The argument against OTP is that by securely distributing the key of the same length as your message, you ostensibly already have a secure messaging mechanism; why would you need the OTP?
Well no, that's not true - a bank could issue you with a one-time-pad long enough to encrypt the next 10000 messages with you, and use that over the years - they just need to tell you which line of the key is needed to decrypt your message. In that scenario you only need to guarantee security for the first time the key is distributed(for example a file sent to you when the account is opened).
You’d have to guarantee security every time a key is distributed, right? I guess practically it would look like going to the bank every few years… or maybe only once per account, you can fit a lot of bank statements in a couple gigabytes.
Actually this could be a nice service to offer now. We might worry that someday public key crypto will be broken, and we wouldn’t want all our old bank statements to become public at that point I guess.

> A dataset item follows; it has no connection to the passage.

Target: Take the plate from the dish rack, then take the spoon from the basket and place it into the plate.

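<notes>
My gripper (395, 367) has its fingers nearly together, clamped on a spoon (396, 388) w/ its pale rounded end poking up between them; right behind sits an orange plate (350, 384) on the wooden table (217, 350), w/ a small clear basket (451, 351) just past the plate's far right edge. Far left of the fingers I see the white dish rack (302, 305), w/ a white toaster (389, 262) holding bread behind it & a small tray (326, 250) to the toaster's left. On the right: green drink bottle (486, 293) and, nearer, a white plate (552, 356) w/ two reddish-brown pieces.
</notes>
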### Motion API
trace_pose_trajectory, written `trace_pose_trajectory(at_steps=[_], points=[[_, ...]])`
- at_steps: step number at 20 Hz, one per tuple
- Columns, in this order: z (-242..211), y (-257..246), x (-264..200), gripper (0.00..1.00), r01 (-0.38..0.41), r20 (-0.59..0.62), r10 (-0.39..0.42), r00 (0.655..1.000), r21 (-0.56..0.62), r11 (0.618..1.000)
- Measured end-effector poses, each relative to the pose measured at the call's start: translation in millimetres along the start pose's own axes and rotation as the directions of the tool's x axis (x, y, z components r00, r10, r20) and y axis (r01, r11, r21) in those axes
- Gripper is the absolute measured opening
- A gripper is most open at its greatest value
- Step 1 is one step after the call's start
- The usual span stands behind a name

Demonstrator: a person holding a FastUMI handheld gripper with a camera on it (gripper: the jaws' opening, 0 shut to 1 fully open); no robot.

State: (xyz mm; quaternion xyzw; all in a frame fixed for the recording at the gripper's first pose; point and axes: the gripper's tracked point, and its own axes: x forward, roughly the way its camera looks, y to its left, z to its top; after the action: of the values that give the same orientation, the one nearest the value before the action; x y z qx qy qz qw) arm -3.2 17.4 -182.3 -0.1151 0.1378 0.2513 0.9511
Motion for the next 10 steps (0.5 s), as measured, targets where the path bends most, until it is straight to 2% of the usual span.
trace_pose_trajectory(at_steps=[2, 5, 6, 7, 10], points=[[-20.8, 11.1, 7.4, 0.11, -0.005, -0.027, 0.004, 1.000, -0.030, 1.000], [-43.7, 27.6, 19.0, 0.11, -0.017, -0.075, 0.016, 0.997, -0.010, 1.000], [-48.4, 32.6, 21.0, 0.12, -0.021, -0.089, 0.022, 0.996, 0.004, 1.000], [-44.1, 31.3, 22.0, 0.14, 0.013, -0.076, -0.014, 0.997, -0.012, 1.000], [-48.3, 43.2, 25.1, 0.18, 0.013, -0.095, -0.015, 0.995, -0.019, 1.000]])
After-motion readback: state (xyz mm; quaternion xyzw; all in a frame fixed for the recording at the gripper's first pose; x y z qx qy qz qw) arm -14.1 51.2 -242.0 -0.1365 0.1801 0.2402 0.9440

I mean, years ago my local bank had an online banking system, where your PC had to dial-up their local server for any operations - and the authentication key was on a floppy. Which meant that yes, you needed to visit their branch once every year for a new key distributed on this physical medium.
Yes, it was inconvenient, but hardly an impossible thing to do. Banks manage to communicate the PIN for your card safely every time you open an account, I'm sure this could be done as well.
So now people have to keep a piece of paper around or somehow put it into some software and not lose access. You're right, it would work. In reality, people can't even be bothered to use a password manager or understand even the most simple of new security software, let alone even remember their password. That makes it completely intractable as a solution.
I mean, the scenario being discussed here is some kind of "world ending" situation where all known encryption is broken. So you either do it the way I described it, or you don't have any encryption whatsoever. I think under those conditions people would adjust. It isn't an alternative to our current arrangements.
Also: my bank access is done entirely through an app that obscures its internal implementation. It could already be using OTP and it wouldn't make any difference to me, nor would I be able to tell(my point is that the user wouldn't need to keep a piece of paper that they would need to type in anywhere - the internal implementation of tools we use every day would change, but most users wouldn't even notice)
I’m not clear on how we’d use a one-time-pad on a physical piece of paper (unless we want to do it like an old-timey spy novel character, using pencil and paper to combine the bits!)
The argument against OTP is that by securely distributing the key of the same length as your message, you ostensibly already have a secure messaging mechanism; why would you need the OTP?